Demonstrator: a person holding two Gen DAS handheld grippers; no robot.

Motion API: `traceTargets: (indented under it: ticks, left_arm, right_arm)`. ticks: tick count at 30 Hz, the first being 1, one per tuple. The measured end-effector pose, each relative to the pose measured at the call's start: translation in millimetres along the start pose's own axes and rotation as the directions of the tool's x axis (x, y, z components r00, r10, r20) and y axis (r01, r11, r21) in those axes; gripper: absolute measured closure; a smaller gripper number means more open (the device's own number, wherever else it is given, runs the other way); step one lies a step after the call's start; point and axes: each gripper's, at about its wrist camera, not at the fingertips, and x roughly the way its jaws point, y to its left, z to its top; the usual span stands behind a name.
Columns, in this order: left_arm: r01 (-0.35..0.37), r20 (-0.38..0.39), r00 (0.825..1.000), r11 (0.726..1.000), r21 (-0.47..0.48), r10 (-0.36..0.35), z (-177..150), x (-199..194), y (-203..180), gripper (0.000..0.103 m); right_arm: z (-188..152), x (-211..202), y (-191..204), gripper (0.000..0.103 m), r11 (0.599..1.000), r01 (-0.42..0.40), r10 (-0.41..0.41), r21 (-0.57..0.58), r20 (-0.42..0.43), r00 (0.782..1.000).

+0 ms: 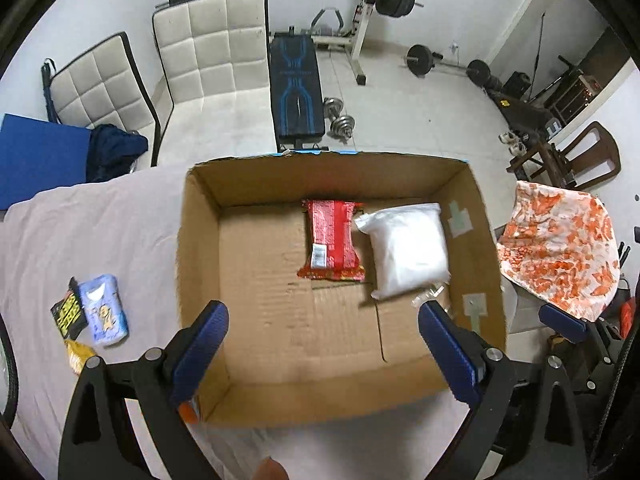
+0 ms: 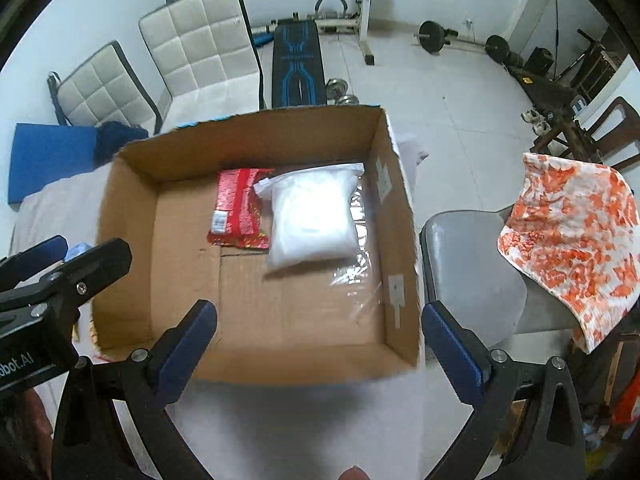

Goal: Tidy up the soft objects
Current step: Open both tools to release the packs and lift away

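Observation:
An open cardboard box (image 1: 200, 240) (image 2: 400, 208) stands on a bed with a white sheet (image 1: 80, 240). Inside lie a red snack packet (image 1: 332, 240) (image 2: 238, 208) and a white soft bag in clear plastic (image 1: 406, 250) (image 2: 314, 216), side by side at the far right. My left gripper (image 1: 322, 316) is open and empty above the box's near side. My right gripper (image 2: 320, 316) is open and empty above the box's near right corner. On the sheet left of the box lie a light blue tissue pack (image 1: 105, 310), a black and yellow packet (image 1: 68, 316) and a yellow item (image 1: 78, 354).
A grey chair (image 2: 472, 272) with an orange and white cloth (image 1: 560, 248) (image 2: 576, 240) stands right of the bed. White padded chairs (image 1: 208, 48), a weight bench (image 1: 296, 88), barbells and dumbbells (image 1: 340, 116) fill the floor beyond. A blue pad (image 1: 40, 152) lies far left.

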Motion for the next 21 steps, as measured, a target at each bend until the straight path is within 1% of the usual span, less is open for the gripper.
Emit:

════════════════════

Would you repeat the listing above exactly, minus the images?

- _RESPONSE BOX_:
Demonstrator: a person holding two Gen DAS handheld grippers; no robot.

Motion API: `traceTargets: (indented under it: ticks, left_arm, right_arm)`. ticks: tick count at 30 Hz, the first being 1, one per tuple. The measured end-effector pose, each relative to the pose measured at the call's start: translation in millimetres along the start pose's own axes and rotation as the directions of the tool's x axis (x, y, z components r00, r10, r20) and y axis (r01, r11, r21) in those axes; gripper: absolute measured closure; a smaller gripper number means more open (the device's own number, wherever else it is given, runs the other way); step one lies a step after the call's start; point and axes: each gripper's, at about its wrist camera, not at the fingertips, and x roughly the way its jaws point, y to its left, z to its top; the usual span stands behind a name.
Columns, in this order: left_arm: r01 (-0.35..0.37), r20 (-0.38..0.39), r00 (0.825..1.000), r11 (0.726..1.000), r21 (-0.47..0.48), r10 (-0.36..0.35), z (-177..150), x (-199..194), y (-203..180), gripper (0.000..0.103 m); right_arm: z (-188..152), x (-211..202), y (-191..204), gripper (0.000..0.103 m), r11 (0.599..1.000), r01 (-0.42..0.40), r10 (-0.41..0.41), r21 (-0.57..0.58), r20 (-0.42..0.43), r00 (0.782..1.000).

+0 ms: 
+0 ms: 

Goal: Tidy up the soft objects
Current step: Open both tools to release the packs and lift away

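Observation:
An open cardboard box (image 1: 200, 240) (image 2: 400, 208) stands on a bed with a white sheet (image 1: 80, 240). Inside lie a red snack packet (image 1: 332, 240) (image 2: 238, 208) and a white soft bag in clear plastic (image 1: 406, 250) (image 2: 314, 216), side by side at the far right. My left gripper (image 1: 322, 316) is open and empty above the box's near side. My right gripper (image 2: 320, 316) is open and empty above the box's near right corner. On the sheet left of the box lie a light blue tissue pack (image 1: 105, 310), a black and yellow packet (image 1: 68, 316) and a yellow item (image 1: 78, 354).
A grey chair (image 2: 472, 272) with an orange and white cloth (image 1: 560, 248) (image 2: 576, 240) stands right of the bed. White padded chairs (image 1: 208, 48), a weight bench (image 1: 296, 88), barbells and dumbbells (image 1: 340, 116) fill the floor beyond. A blue pad (image 1: 40, 152) lies far left.
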
Motion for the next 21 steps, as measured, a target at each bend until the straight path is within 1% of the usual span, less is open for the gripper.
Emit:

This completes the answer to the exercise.